-- Work to complete --
Exactly as written, copy the lines that run from the start of the data below to the line containing "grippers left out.", both ends included.

(Excerpts from a dataset)
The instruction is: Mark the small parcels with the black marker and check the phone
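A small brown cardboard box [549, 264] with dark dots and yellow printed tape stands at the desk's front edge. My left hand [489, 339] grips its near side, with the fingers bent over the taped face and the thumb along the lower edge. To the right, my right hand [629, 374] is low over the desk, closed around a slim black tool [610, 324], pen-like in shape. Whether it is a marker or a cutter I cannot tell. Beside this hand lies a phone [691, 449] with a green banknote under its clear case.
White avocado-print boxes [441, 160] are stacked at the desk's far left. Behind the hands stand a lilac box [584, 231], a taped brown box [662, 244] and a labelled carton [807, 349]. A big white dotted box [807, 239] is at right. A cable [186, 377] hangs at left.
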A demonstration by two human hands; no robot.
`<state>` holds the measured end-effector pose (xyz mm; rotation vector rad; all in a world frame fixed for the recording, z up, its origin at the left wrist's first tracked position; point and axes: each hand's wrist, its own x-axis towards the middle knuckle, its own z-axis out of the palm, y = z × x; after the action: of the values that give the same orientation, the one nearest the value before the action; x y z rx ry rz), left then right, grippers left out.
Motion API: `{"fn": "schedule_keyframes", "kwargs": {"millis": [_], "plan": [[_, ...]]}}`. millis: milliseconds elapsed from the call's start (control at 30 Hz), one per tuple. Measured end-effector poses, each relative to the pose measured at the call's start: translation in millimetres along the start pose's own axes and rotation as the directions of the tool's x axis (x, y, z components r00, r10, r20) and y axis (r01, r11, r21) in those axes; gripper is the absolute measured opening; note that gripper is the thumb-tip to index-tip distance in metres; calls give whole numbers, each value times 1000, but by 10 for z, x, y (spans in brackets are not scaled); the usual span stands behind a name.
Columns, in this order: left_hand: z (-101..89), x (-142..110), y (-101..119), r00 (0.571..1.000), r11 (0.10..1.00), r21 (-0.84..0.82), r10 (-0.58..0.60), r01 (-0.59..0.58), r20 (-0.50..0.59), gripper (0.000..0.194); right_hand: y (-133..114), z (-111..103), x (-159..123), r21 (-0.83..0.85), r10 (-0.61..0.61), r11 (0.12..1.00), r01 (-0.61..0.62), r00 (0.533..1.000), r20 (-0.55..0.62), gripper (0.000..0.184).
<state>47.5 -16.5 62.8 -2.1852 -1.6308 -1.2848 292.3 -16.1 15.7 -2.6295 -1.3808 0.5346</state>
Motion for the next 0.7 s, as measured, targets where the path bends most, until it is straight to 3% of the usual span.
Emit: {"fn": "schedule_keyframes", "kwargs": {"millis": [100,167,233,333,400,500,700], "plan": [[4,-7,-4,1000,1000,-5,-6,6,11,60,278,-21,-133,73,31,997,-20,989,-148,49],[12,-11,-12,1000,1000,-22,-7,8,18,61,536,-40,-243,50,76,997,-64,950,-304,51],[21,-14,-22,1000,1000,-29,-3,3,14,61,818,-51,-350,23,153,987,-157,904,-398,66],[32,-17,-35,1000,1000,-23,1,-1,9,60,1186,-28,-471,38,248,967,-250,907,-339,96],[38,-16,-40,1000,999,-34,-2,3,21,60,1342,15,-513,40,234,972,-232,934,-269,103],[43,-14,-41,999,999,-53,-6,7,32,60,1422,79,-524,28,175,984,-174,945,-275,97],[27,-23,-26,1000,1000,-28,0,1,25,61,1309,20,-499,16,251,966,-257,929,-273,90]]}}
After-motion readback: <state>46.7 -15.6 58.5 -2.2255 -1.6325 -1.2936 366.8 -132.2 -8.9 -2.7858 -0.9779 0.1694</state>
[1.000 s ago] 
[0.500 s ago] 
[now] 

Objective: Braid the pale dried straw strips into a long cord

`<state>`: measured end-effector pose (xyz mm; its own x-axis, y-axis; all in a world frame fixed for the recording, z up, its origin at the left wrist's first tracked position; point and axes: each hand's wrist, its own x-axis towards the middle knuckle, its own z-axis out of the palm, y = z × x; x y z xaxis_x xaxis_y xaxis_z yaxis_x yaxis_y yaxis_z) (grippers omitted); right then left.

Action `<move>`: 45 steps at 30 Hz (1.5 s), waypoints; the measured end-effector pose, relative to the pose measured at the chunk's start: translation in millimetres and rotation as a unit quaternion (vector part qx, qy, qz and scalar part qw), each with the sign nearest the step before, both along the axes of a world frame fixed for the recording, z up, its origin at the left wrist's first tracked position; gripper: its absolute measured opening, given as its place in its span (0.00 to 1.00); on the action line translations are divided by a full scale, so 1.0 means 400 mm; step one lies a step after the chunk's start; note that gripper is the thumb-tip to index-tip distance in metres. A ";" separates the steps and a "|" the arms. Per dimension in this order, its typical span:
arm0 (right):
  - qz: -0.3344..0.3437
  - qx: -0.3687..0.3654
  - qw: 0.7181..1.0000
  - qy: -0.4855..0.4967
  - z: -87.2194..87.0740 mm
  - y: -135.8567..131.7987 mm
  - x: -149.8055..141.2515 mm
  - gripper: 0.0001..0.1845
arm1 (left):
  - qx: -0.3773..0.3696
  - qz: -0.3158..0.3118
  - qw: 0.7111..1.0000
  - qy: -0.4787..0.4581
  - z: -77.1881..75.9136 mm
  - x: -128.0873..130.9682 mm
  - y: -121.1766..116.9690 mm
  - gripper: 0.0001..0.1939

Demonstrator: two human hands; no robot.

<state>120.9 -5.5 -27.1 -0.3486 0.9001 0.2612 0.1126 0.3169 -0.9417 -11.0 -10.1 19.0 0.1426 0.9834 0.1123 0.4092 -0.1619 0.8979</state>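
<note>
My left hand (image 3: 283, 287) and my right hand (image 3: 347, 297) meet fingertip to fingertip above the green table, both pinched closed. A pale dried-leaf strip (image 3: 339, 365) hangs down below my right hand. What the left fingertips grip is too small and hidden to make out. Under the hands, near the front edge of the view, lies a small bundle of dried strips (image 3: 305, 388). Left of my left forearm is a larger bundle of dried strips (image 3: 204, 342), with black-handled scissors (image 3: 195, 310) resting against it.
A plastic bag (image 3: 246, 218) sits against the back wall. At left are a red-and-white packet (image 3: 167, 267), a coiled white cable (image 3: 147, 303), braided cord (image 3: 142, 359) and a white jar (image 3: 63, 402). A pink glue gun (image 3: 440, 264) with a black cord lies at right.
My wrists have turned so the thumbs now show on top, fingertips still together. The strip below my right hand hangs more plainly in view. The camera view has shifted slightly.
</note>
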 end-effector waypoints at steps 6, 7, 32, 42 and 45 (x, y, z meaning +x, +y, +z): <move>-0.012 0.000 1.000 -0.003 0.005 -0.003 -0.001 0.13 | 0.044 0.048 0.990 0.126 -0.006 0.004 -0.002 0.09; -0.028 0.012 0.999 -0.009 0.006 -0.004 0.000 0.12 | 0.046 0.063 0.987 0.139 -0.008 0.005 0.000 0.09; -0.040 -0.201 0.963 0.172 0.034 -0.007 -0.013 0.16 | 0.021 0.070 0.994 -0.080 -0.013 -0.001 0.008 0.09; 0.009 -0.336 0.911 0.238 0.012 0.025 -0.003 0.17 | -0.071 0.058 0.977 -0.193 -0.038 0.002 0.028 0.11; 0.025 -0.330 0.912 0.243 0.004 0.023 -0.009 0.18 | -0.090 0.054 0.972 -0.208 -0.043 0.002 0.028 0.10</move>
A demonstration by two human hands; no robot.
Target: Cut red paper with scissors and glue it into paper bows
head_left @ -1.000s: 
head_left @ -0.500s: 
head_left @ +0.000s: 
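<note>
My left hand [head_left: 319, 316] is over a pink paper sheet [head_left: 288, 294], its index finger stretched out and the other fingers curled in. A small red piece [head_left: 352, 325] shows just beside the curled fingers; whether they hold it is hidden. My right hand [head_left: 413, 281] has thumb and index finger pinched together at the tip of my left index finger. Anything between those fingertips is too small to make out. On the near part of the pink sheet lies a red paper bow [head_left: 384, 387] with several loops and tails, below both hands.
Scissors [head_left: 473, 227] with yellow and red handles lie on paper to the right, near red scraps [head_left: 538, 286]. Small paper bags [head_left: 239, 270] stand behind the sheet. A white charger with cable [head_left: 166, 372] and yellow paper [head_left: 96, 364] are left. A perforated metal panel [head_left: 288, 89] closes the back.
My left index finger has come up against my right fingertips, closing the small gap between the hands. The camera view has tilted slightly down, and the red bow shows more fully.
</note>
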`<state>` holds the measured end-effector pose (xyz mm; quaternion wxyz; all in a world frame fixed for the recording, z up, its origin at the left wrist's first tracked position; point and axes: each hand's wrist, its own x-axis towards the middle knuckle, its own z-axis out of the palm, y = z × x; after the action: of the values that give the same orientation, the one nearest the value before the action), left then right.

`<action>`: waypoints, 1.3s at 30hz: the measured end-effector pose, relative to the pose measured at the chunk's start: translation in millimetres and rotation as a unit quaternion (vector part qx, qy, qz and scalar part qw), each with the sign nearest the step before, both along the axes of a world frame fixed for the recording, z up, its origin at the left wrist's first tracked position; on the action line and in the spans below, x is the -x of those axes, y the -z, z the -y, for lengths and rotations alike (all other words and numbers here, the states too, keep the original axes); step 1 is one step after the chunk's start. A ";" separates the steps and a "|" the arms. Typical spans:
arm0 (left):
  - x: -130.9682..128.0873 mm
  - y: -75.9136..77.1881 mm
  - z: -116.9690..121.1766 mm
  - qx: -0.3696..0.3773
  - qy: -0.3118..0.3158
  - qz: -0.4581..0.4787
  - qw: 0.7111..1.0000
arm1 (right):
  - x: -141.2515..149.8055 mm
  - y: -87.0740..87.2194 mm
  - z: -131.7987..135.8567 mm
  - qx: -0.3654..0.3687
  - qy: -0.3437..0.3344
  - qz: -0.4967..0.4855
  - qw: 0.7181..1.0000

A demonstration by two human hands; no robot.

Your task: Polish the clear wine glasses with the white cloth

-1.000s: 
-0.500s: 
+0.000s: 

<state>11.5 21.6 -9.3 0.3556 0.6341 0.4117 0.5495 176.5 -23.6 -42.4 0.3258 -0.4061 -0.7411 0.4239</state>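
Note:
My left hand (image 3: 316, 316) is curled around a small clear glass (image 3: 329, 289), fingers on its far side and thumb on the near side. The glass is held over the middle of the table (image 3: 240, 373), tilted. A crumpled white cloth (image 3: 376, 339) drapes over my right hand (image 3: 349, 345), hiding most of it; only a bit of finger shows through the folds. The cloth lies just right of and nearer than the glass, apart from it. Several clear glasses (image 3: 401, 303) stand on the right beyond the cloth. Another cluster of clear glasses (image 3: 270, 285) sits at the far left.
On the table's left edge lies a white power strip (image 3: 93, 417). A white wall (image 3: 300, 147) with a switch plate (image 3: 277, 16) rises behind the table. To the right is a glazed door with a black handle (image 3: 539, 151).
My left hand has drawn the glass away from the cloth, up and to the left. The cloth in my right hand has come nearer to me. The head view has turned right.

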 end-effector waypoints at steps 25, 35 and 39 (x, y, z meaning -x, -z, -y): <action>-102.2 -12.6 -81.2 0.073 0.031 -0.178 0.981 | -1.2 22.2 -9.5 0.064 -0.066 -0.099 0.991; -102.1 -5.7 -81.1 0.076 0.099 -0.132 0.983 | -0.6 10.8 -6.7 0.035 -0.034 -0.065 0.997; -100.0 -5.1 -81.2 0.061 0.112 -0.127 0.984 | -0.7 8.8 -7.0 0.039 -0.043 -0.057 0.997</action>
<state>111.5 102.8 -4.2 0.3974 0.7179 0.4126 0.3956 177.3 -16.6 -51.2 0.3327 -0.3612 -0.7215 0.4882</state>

-- Expected answer --
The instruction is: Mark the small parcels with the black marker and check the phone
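A small brown cardboard box [549, 264] with dark dots and yellow printed tape stands at the desk's front edge. My left hand [489, 339] grips its near side, with the fingers bent over the taped face and the thumb along the lower edge. To the right, my right hand [629, 374] is low over the desk, closed around a slim black tool [610, 324], pen-like in shape. Whether it is a marker or a cutter I cannot tell. Beside this hand lies a phone [691, 449] with a green banknote under its clear case.
White avocado-print boxes [441, 160] are stacked at the desk's far left. Behind the hands stand a lilac box [584, 231], a taped brown box [662, 244] and a labelled carton [807, 349]. A big white dotted box [807, 239] is at right. A cable [186, 377] hangs at left.
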A demonstration by two human hands; no robot.
`<state>` holds the measured end-effector pose (xyz mm; rotation vector rad; all in a world frame fixed for the recording, z up, its origin at the left wrist's first tracked position; point and axes: each hand's wrist, its own x-axis towards the middle knuckle, its own z-axis out of the palm, y = z × x; after the action: of the values that give the same orientation, the one nearest the value before the action; x y z rx ry rz), left then right, grippers left out.

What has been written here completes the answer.